| WHAT THE TASK ASKS |
Starting at the line below holding "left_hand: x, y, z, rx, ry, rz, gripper" and stopping at the line holding "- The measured", print every line exactly, both ends included, and leave the rest out.

| GIVEN INFORMATION |
####################

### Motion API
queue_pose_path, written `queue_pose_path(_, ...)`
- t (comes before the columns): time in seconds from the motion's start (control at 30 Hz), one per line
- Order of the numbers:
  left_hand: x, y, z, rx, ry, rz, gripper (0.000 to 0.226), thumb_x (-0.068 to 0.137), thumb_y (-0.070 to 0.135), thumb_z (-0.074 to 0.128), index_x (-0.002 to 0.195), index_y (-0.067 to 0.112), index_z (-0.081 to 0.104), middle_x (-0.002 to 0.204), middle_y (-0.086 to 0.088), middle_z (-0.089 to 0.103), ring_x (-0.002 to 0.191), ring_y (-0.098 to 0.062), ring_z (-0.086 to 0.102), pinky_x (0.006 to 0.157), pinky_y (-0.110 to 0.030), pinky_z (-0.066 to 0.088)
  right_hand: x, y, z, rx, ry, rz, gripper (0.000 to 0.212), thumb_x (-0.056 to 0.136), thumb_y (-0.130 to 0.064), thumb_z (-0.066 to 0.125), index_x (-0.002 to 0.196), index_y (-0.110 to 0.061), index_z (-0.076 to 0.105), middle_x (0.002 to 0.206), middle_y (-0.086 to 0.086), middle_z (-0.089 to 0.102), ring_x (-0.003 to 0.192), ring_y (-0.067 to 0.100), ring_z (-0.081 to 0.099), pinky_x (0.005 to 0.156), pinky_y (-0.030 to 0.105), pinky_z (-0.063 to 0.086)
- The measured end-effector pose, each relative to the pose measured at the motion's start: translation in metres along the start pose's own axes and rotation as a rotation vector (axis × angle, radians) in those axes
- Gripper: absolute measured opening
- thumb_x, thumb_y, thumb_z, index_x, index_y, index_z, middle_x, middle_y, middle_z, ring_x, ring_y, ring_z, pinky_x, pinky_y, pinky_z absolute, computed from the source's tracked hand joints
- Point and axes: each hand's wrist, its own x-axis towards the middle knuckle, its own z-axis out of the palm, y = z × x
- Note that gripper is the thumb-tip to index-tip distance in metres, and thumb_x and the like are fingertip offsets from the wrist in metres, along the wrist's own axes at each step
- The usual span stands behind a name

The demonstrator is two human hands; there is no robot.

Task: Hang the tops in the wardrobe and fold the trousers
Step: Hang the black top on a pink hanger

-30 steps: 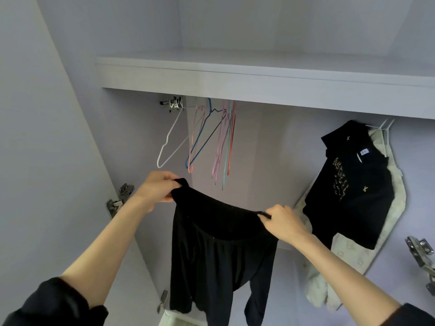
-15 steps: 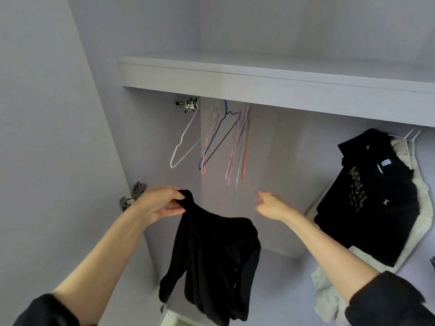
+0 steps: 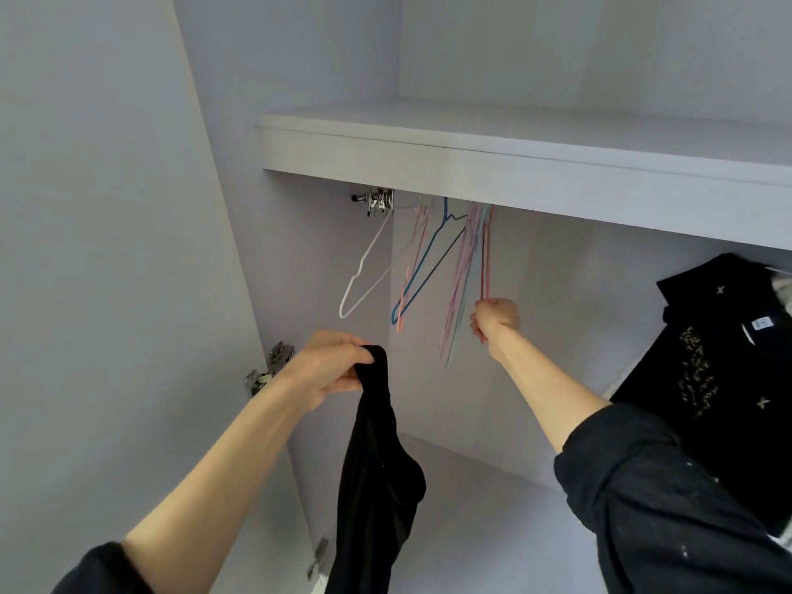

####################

| TASK RESPONSE |
  left_hand: x, y, z, rx, ry, rz, gripper (0.000 to 0.226), thumb_x (-0.068 to 0.137), thumb_y (-0.070 to 0.135), thumb_z (-0.074 to 0.128), index_x (-0.002 to 0.195), index_y (-0.067 to 0.112), index_z (-0.081 to 0.104), middle_x (-0.002 to 0.204), middle_y (-0.086 to 0.088), middle_z (-0.089 to 0.103), ring_x (-0.002 to 0.191), ring_y (-0.098 to 0.062), ring_z (-0.086 to 0.102), pinky_x (0.006 to 0.157), pinky_y (-0.110 to 0.030), pinky_z (-0.066 to 0.088)
  right_hand: x, y, z, rx, ry, rz, gripper (0.000 to 0.212), thumb_x (-0.056 to 0.136), thumb_y (-0.130 to 0.064), thumb_z (-0.066 to 0.125), index_x (-0.002 to 0.196), index_y (-0.110 to 0.061), index_z (-0.076 to 0.105), middle_x (0.002 to 0.206), middle_y (-0.086 to 0.086), middle_z (-0.089 to 0.102), ring_x (-0.003 to 0.192), ring_y (-0.067 to 0.100), ring_z (-0.081 to 0.099), pinky_x (0.005 to 0.156), pinky_y (-0.030 to 0.105), pinky_z (-0.063 to 0.086)
- The measured end-effector pose, each relative to the pose measured at the motion's start: translation in metres along the start pose's own axes and rotation as a rotation vector (axis × angle, radians) in those axes

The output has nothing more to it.